**Aim of the exercise:** Exact copies of all the records below should be returned.

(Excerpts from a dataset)
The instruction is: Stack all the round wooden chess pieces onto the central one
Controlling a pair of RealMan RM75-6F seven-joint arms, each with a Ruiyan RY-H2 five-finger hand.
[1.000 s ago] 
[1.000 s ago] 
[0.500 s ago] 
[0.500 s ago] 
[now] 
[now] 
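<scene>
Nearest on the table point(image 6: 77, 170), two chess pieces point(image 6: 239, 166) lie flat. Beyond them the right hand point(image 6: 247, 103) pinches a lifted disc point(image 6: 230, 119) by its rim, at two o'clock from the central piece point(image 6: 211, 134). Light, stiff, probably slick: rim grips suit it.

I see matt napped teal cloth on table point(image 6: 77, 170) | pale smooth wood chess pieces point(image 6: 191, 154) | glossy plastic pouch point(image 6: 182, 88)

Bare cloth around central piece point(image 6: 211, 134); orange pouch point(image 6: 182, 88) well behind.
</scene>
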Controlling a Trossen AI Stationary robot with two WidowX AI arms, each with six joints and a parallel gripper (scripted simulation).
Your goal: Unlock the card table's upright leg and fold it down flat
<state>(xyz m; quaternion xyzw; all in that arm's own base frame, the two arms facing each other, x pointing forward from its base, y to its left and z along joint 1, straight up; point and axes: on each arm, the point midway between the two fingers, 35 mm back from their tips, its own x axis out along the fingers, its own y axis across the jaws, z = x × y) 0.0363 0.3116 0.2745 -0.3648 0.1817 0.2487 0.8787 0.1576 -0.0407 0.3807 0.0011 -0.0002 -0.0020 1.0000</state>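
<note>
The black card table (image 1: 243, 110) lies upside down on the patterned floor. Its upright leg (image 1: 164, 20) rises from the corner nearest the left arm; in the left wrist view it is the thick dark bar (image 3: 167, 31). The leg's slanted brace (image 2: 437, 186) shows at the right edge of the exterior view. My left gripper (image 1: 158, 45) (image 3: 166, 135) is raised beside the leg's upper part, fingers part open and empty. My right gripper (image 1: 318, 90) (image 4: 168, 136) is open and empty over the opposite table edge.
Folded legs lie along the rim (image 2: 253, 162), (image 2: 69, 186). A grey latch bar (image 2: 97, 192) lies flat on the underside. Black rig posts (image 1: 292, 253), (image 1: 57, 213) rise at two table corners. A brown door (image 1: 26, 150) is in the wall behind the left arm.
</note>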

**Task output:**
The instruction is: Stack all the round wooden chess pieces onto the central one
Controlling a pair of RealMan RM75-6F seven-joint arms, each with a Ruiyan RY-H2 five-finger hand.
[1.000 s ago] 
[1.000 s ago] 
[0.500 s ago] 
[0.500 s ago] 
[now] 
[now] 
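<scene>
Nearest on the table point(image 6: 77, 170), two chess pieces point(image 6: 239, 166) lie flat. Beyond them the right hand point(image 6: 247, 103) pinches a lifted disc point(image 6: 230, 119) by its rim, at two o'clock from the central piece point(image 6: 211, 134). Light, stiff, probably slick: rim grips suit it.

I see matt napped teal cloth on table point(image 6: 77, 170) | pale smooth wood chess pieces point(image 6: 191, 154) | glossy plastic pouch point(image 6: 182, 88)

Bare cloth around central piece point(image 6: 211, 134); orange pouch point(image 6: 182, 88) well behind.
</scene>
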Controlling a Trossen AI Stationary robot with two WidowX AI arms, each with six joints and a parallel gripper (scripted simulation).
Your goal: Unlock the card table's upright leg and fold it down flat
<state>(xyz m; quaternion xyzw; all in that arm's own base frame, the two arms facing each other, x pointing forward from its base, y to its left and z along joint 1, straight up; point and axes: on each arm, the point midway between the two fingers, 35 mm back from their tips, its own x axis out along the fingers, its own y axis across the jaws, z = x × y) 0.0363 0.3116 0.2745 -0.3648 0.1817 0.2487 0.8787 0.1576 -0.0407 0.3807 0.0011 -0.0002 -0.0020 1.0000</state>
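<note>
The black card table (image 1: 243, 110) lies upside down on the patterned floor. Its upright leg (image 1: 164, 20) rises from the corner nearest the left arm; in the left wrist view it is the thick dark bar (image 3: 167, 31). The leg's slanted brace (image 2: 437, 186) shows at the right edge of the exterior view. My left gripper (image 1: 158, 45) (image 3: 166, 135) is raised beside the leg's upper part, fingers part open and empty. My right gripper (image 1: 318, 90) (image 4: 168, 136) is open and empty over the opposite table edge.
Folded legs lie along the rim (image 2: 253, 162), (image 2: 69, 186). A grey latch bar (image 2: 97, 192) lies flat on the underside. Black rig posts (image 1: 292, 253), (image 1: 57, 213) rise at two table corners. A brown door (image 1: 26, 150) is in the wall behind the left arm.
</note>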

No additional lines are needed for this answer.